実際30分程度の時間で、どこまでできるか考えてみました。

できること
無料相談という機会は、30分前後という相続税の申告という点で見ても、非常に短いというのが現状です。
おそらく、路線価図から1㎡あたりの評価額を特定するだけでも、5〜10分程度かかるものと思われます。
無料相談のケースだと、それ以外のこともお聞きしたいもの思われ、この路線価×面積で計算して、大まかな数字を提示するのが、限界かなあと思われます(一戸建ての場合)。
ただし、角地などでなければ、あとは減額要素のみなので、最悪この数字で申告しておけば問題がないケースもあります(ただし納税額は大きくなってしまいますが…)。
できないこと
無料相談では、大まかな数字は把握するのが限界で、細かい評価は不可能です。
・奥行価格補正率(奥行きが短い場合or長すぎる場合)
・間口狭小補正率(道路と接している部分が短い場合)
・不整形地補正率(形が真四角でない場合)
・地積規模の大きな宅地(1000㎡or500㎡などの条件を満たした場合)
・無道路地(再建築不可の場合)
・セットバック(再建築の際、道路として提供しなければいけない部分がある場合)
などといったものがありますが、いずれにせよ土地の図面があったとしても、30分という短い場で判断することは非常に困難です。
できるとしても、使える可能性がある場合に、その説明をかんたんにする程度が限界だと思われます。
また、マンションについては、かなりきびしいものと思われます。
マンションの場合には、かなりの大きな土地であることから、計算そのものが非常に難しいこともあることに加え、持分割合も調べなければいけません。
さらに、マンションの場合、区分所有補正率という補正率をかけることが、ほぼ義務付けられています。
この補正率は土地だけでなく、建物にもかけることが決められているため、建物の評価もぱっと見ただけで判断が難しくなっています。
ご自宅がマンションで、かつ、申告のボーダーラインギリギリであるならば、無料相談というところで処理するのは難しいかと思います。
持っていったほうがいいもの
無料相談を利用する場合には、固定資産税の通知があると、話がスムーズに進みやすいです。
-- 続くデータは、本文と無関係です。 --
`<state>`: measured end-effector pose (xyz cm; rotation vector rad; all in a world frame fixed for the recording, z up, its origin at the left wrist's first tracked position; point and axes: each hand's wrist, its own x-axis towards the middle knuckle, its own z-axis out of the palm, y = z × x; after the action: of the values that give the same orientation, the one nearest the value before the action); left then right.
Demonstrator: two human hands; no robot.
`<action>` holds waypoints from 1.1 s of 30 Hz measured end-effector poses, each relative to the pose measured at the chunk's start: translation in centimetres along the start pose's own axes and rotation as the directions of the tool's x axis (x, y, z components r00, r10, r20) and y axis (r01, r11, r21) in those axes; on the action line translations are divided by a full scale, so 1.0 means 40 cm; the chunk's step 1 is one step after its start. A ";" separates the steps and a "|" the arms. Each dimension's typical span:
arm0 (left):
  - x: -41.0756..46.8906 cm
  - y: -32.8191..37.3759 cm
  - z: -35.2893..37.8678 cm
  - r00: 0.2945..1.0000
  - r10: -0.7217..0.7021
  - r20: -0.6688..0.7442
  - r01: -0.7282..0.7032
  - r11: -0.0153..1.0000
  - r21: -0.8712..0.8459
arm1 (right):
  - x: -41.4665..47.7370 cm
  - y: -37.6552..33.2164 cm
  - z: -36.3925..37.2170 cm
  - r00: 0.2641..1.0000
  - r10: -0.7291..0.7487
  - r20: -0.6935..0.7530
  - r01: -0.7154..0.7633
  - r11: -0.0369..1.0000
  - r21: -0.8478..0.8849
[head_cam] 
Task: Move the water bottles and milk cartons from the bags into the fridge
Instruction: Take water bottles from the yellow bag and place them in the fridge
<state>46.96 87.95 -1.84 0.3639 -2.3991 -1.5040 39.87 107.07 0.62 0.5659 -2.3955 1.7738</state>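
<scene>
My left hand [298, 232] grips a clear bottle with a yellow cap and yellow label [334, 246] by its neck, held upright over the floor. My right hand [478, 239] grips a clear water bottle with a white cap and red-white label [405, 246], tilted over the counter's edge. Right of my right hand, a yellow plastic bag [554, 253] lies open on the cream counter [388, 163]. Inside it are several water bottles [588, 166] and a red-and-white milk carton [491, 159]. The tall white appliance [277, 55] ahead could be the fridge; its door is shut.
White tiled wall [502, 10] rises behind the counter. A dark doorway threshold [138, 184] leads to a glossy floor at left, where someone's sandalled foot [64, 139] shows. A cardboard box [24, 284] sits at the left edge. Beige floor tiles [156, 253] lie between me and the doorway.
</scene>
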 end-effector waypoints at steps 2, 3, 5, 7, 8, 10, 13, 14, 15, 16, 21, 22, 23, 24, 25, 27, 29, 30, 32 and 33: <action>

固定資産税の通知には、場所と面積が記載されているので、より具体的な話ができます。
ちなみに、見たいところは固定資産税の通知の明細部分です。固定資産税が全体でいくらという部分は見ませんので、必ず送られてきたものを一式そのままお持ちください。
あえて入手する必要まではありませんが、登記簿謄本もあると、もうちょっと話がしやすいでしょう。
ただし、いずれにせよ無料相談の場合には、大まかな目安の数字が分かる程度だと考えておいてください。
<昨日の出来事>
午前はお客様との打合せ。
寄り道してランニングシューズの購入、午後は別の打合せ。